In determining the titers of virus from infected mice, we noticed that, under the fluorescent microscope, the majority of viral plaques obtained from the CNS of rLm-gp33 immunized mice were no longer fluorescent, suggesting that viruses no longer expressed EGFP activity. However, most of the plaques derived from the brains of nonimmunized mice were fluorescent. We reasoned that, in mice immunized with rLm-gp33, the strong epitope-specific response may cause a selection for virus lacking the gp33 epitope and that, since gp33 is expressed as a fusion protein with EGFP, there may be a loss of EGFP as well. Thus, we examined more quantitatively the percentage of fluorescent virus plaques isolated from the brains of such infected mice. Data from three independent experiments are shown in Table 2. More than 90% of the viral plaques from brains of animals inoculated with rLm-np118 and subsequently infected with RA59-gfp/gp33 expressing virus were fluorescent and thus retained the ability to express EGFP activity. On the other hand, only 15% of the plaques from the brains of mice that were protected by inoculation by rLm-gp33 were fluorescent. Lysates from the brains of animals infected with RA59-gfp contained similar percentages of EGFP expressing plaques whether or not they had been inoculated with rLm expressing gp33 (Table 2).
TABLE 2.
Percentage of virus retaining EGFP expression in mice vaccinated with rLm-np118 or rLm-gp33a
| Virus | Mouse strain | % of virus retaining EGFP expression in mice vaccinated withb:
|
|
|---|---|---|---|
| rLm-np118 | rLm-gp33 | ||
| RA59-gfp/gp33 | B6 | 93 (27/29) | 13 (3/24) |
| RA59-gfp/gp33 | B6 | 95 (54/57) | 2 (2/82) |
| RA59-gfp/gp33 | B6 | 94 (72/77) | 14 (5/36) |
| RA59-gfp/gp33 | PKO | 78 (31/40) | 89 (74/83) |
| RA59-gfp | B6 | 72 (38/53) | 90 (37/41) |
| RA59-gfp | B6 | 75 (40/53) | 71 (37/52) |
In each experiment plaques were isolated from four to seven mice.
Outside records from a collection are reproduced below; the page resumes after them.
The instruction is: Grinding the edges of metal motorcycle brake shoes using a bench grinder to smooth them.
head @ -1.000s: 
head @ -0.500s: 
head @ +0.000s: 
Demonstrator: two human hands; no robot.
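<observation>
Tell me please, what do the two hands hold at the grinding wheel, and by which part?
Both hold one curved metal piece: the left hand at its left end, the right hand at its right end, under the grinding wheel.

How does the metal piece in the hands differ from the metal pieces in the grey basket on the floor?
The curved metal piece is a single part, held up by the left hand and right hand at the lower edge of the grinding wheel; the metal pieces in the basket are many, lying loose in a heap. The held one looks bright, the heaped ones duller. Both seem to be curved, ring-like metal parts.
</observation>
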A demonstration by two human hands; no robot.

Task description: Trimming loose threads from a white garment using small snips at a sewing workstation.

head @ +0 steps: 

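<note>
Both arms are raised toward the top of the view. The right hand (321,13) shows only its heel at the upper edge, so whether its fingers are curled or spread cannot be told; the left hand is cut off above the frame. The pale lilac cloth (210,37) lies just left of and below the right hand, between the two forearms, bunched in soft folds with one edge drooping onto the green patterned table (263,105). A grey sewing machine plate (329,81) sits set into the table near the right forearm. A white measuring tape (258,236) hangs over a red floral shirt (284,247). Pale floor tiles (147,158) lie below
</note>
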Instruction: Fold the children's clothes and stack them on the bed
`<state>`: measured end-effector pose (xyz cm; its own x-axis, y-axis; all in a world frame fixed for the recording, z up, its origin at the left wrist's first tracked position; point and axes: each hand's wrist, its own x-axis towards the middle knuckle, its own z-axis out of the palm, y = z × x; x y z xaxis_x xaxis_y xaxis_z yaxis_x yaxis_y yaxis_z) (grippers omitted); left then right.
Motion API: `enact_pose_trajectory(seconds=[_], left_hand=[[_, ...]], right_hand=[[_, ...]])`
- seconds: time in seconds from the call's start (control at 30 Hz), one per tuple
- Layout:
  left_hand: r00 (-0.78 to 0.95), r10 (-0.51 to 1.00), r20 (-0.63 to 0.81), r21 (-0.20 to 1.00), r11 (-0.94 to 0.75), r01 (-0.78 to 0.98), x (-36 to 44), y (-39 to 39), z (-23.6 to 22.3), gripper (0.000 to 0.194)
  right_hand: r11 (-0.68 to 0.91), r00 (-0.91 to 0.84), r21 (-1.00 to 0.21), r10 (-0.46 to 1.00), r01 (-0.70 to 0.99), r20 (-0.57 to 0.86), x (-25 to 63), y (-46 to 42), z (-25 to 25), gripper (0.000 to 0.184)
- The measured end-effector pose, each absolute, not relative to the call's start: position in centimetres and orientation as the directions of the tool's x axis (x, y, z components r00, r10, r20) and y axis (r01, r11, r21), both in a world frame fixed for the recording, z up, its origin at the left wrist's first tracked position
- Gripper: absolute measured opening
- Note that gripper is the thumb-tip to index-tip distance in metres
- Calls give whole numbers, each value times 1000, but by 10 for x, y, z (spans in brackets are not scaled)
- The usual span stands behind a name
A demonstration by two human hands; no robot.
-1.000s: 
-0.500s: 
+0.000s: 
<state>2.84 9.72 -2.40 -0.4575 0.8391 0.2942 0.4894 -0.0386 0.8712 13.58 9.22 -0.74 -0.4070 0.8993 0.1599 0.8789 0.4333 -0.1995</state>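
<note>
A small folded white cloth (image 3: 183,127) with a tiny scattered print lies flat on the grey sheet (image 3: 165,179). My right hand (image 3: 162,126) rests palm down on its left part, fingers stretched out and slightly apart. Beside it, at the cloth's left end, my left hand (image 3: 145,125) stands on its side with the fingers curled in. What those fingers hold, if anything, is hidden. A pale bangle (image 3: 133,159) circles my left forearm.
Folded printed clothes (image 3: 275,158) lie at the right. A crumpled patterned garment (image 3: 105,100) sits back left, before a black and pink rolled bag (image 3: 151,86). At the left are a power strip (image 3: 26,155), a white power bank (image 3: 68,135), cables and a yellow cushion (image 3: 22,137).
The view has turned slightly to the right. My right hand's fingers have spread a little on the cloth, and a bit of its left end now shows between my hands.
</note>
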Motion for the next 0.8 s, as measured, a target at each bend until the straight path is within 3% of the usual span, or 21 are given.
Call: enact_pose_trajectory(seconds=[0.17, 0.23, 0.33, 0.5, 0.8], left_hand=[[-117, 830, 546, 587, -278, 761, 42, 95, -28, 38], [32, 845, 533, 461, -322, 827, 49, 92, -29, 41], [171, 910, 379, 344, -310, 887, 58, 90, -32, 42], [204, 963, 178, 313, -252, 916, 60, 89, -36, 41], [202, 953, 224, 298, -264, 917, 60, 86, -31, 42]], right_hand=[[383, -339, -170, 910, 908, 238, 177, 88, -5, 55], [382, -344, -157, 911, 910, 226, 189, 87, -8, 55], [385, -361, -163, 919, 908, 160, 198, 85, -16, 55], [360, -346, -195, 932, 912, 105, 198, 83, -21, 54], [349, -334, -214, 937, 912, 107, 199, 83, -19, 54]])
Three separate experiments were carried out with RA59-gfp/gp33 in B6 mice, two experiments were carried out with RA59-gfp in B6 mice, and one experiment was carried out in PKO mice with RA59-gfp/gp33.
Plaques were recovered from the brains of mice that had been inoculated with rLm-np118 or rLm-gp33 and then infected with the viruses as indicated. Numbers in parentheses represent numbers of plaques expressing EGFP/total number of plaques.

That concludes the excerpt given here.